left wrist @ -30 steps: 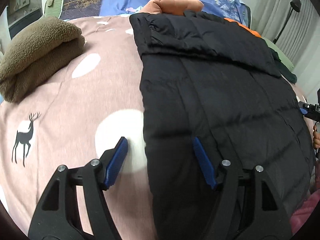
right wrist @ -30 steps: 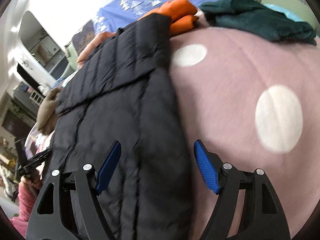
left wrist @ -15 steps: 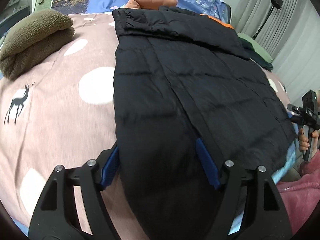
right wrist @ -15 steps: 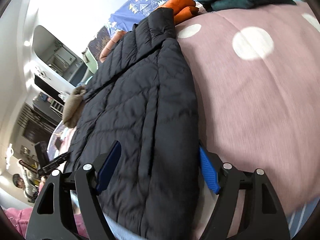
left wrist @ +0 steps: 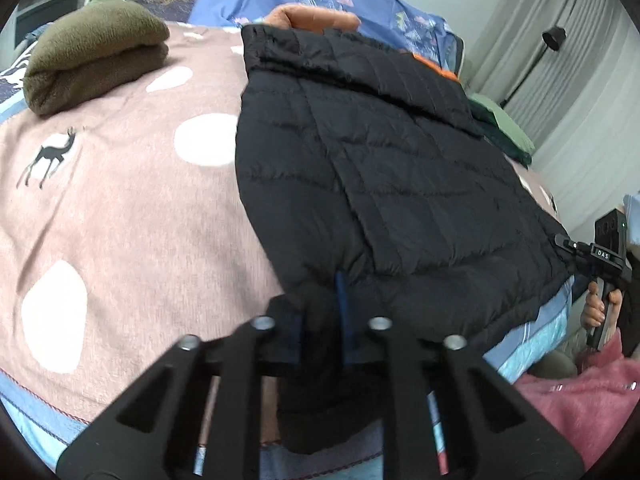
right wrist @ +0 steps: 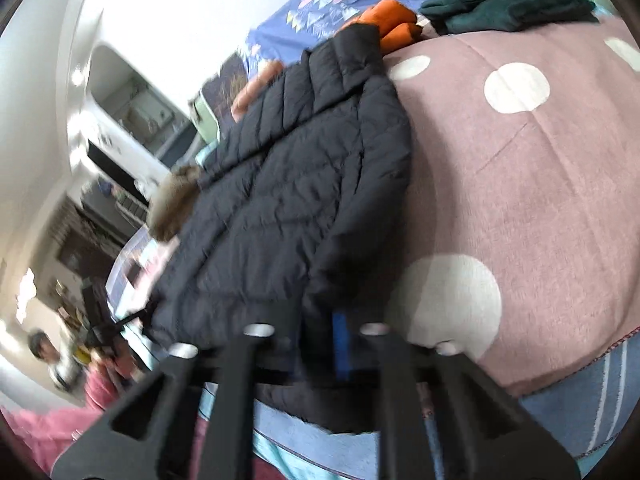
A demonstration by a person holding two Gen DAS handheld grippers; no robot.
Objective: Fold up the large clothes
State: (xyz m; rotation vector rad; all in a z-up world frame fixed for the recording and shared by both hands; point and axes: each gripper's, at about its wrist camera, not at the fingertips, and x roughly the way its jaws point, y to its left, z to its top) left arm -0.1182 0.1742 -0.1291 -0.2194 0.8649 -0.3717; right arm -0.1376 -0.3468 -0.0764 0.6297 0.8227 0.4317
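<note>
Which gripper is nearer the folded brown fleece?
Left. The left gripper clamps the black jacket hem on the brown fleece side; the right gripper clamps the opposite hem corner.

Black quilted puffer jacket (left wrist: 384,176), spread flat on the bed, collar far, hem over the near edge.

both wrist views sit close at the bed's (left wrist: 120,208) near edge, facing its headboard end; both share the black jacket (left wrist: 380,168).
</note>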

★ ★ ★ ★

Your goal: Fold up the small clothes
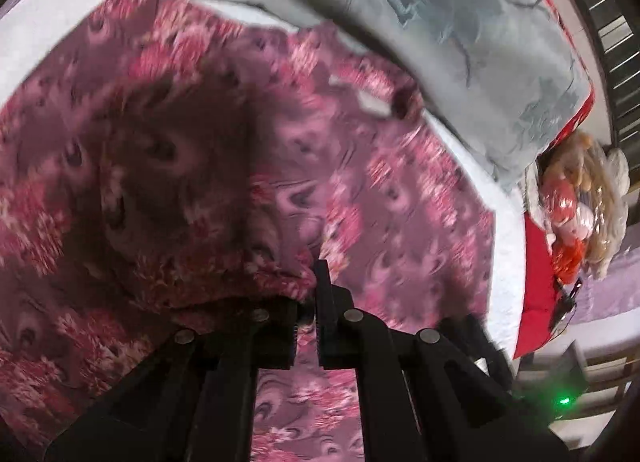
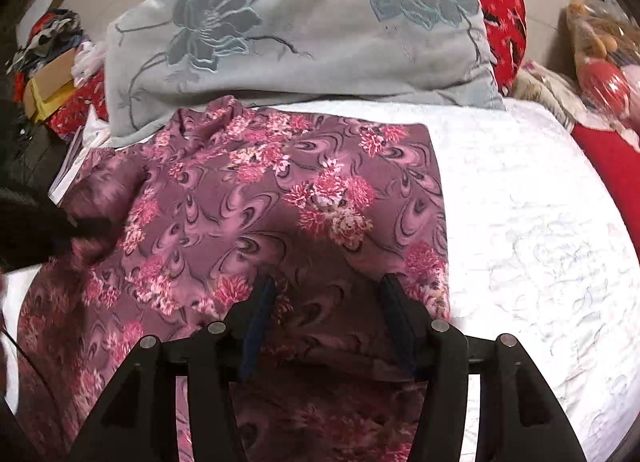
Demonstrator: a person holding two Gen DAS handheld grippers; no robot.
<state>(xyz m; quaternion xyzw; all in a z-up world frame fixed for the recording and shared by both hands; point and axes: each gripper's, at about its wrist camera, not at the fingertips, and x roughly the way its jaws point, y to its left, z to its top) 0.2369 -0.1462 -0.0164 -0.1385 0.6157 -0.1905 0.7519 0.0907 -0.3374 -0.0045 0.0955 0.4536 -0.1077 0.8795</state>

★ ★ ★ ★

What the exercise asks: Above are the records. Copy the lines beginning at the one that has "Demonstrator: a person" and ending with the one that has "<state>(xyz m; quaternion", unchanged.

Response to this task:
Demonstrator: a person holding two Gen DAS handheld grippers; no robot.
<state>(xyz m; quaternion xyzw; all in a z-up world frame fixed for the recording and shared by both hands; point and axes: each gripper's, at about its wrist camera, not at the fingertips, and x roughly the way its jaws point, y to its left, z to its top) 0.2369 -0.1462 -0.0164 -0.1385 0.6157 -0.1905 0.7519 0.0907 -0.3374 -0.0045 0.0955 0.4536 -0.1077 0.8795</state>

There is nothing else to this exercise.